Guo Feng-Biao, Yu Xiu-Juan
School of Life Science and Technology, University of Electronic Science and Technology of China, Chengdu 610054, China.
J Virol Methods. 2007 Dec;146(1-2):389-92. doi: 10.1016/j.jviromet.2007.07.010. Epub 2007 Aug 23.
Using the Z curve method, the protein-coding genes in AmEPV genome are re-predicted. On the basis of the parameters trained on the experimentally validated genes, all of the 30 experimentally validated genes and 67 putative genes are predicted correctly as coding genes. The sensitivities of the present method for self-test and cross-validation are all 100% based on these test sets. Thirty-eight annotated conserved and hypothetical genes are predicted as non-coding ORFs.
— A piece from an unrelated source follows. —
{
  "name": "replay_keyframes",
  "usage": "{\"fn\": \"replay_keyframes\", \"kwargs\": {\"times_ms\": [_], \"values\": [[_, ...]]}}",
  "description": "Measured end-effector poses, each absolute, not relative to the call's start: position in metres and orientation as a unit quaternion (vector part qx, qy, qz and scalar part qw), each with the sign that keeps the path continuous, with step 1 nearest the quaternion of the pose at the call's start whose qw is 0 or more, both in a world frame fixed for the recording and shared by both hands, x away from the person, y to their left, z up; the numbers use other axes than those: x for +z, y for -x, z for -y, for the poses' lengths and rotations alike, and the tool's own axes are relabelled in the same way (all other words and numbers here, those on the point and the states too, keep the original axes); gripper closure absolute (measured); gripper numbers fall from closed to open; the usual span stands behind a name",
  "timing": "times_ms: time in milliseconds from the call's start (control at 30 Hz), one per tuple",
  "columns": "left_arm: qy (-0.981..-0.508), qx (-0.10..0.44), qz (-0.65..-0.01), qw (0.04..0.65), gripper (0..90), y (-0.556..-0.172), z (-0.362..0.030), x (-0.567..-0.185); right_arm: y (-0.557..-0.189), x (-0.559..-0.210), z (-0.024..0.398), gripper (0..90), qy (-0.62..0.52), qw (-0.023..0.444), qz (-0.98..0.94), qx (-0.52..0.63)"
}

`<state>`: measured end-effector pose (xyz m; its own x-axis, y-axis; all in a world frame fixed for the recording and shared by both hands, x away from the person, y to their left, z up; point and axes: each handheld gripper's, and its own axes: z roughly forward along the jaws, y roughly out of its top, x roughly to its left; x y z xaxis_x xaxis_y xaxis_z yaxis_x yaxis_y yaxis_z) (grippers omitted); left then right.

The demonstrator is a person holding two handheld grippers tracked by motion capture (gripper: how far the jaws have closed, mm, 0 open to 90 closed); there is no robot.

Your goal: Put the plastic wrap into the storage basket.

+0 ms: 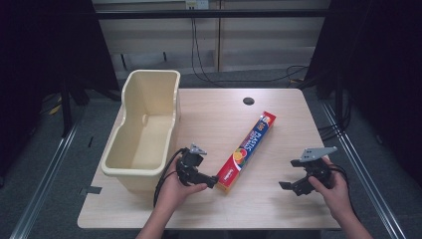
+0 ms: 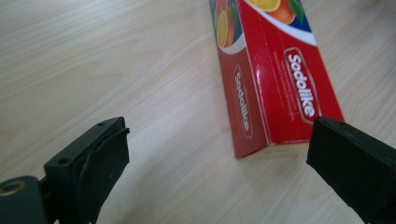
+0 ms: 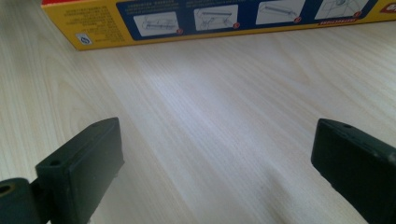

The number of re-predicted protein-coding genes in AmEPV is 256. It is significantly less than the number 294 reported in the original annotation. After extending the present method trained in AeEPV genome to the other entomopoxvirus genome, it is found that 116 of the 123 known and putative genes are predicted correctly as coding. Six of the seven falsely missed genes are less than 300bp. The present method could be extended to other poxvirus genomes with or without adaptation of training sets.
使用Z曲线方法对AmEPV基因组中的蛋白质编码基因进行重新预测。基于在经过实验验证的基因上训练的参数,所有30个经过实验验证的基因和67个推定基因均被正确预测为编码基因。基于这些测试集,本方法的自检和交叉验证灵敏度均为100%。38个注释的保守基因和假设基因被预测为非编码开放阅读框。AmEPV中重新预测的蛋白质编码基因数量为256个,明显少于原始注释中报道的294个。将在AeEPV基因组中训练的本方法扩展到其他昆虫痘病毒基因组后,发现123个已知和推定基因中有116个被正确预测为编码基因。7个错误遗漏的基因中有6个小于300bp。本方法可扩展到其他痘病毒基因组,无论是否调整训练集。